[Numpy-discussion] Designing a new storage format for numpy recarrays

Fri Oct 30 09:48:54 EDT 2009

Dag Sverre Seljebotn:
> Hi,
>
> Is anyone working on alternative storage options for numpy arrays, and
> specifically recarrays? My main application involves processing series
> of large recarrays (say 1000 recarrays, each with 5M rows having 50
> fields).

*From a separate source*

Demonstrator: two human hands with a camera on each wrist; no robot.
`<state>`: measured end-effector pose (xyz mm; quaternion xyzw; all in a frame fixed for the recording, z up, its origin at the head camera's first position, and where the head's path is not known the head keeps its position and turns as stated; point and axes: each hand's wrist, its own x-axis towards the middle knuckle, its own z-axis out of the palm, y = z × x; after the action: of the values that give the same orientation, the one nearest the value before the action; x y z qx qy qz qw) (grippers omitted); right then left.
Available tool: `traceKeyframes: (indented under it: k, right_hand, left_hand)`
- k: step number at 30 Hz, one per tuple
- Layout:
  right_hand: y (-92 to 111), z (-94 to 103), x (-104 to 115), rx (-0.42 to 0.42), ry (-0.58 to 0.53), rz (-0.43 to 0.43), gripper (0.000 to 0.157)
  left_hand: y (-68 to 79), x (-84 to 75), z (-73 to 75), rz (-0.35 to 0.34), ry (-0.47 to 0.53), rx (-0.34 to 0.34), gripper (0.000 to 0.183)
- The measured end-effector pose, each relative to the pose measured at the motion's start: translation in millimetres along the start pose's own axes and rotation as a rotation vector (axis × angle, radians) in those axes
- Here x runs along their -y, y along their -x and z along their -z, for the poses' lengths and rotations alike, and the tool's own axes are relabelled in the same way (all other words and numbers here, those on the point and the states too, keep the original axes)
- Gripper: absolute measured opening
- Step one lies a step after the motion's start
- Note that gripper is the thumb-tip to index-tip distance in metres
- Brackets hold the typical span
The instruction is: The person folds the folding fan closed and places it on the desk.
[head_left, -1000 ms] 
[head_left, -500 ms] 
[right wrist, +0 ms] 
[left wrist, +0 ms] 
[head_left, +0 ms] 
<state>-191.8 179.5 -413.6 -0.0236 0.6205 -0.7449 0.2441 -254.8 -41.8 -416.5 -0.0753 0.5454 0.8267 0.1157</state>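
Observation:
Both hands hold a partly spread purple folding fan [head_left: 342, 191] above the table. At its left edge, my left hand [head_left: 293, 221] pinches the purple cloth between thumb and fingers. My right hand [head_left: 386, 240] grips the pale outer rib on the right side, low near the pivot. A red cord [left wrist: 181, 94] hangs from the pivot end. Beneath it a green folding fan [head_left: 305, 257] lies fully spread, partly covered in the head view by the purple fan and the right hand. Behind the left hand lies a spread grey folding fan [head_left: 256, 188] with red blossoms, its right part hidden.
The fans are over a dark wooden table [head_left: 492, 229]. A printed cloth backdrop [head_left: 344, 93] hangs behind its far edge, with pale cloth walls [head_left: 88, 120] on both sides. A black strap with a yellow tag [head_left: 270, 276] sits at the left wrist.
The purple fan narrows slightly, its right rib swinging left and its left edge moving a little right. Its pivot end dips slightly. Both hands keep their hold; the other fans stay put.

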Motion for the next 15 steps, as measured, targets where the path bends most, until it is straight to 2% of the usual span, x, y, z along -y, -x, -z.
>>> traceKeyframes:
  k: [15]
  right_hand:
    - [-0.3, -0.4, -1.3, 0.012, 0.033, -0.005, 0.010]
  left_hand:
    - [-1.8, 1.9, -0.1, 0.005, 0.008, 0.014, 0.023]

Existing options meet some but not all of my  requirements.
>
> Requirements
> --------------
> The basic requirements are:
>
> Mandatory
>  - fast
>  - suitable for very large arrays (larger than can fit in memory)
>  - compressed (to reduce disk space, read data more quickly)
>  - seekable (can read subset of data without decompressing everything)
>  - can append new data to an existing file
>  - able to extract individual fields from a recarray (for when indexing
> or processing needs just a few fields)
> Nice to have
>  - files can be split without decompressing and recompressing (e.g.
> distribute processing over a grid)
>  - encryption, ideally field-level, with encryption occurring after
> compression
>  - can store multiple arrays in one physical file (convenience)
>  - portable/stardard/well documented
>
> Existing options
> -----------------
> Over the last few years I've tried most of numpy's options for saving
> arrays to disk, including pickles, .npy, .npz, memmap-ed files and HDF
> (Pytables).
>
> None of these is perfect, although Pytables comes close:
>  - .npy - not compressed, need to read whole array into memory
>  - .npz - compressed but ZLIB compression is too slow
>  - memmap - not compressed
>  - Pytables (HDF using chunked storage for recarrays with LZO
> compression and shuffle filter)
>     - can't extract individual field from a recarray

I'm just learning PyTables so I'm curious about this... if I use a normal
Table, it will be presented as a NumPy record array when I access it, and
I can access individual fields. What are the disadvantages to that?

>     - multiple dependencies (HDF, PyTables+LZO, Pyh5+LZF)

(I think this is a pro, not a con: It means that there's a lot of already
bugfixed code being used. Any codebase is only as strong as the number of
eyes on it.)

Dag Sverre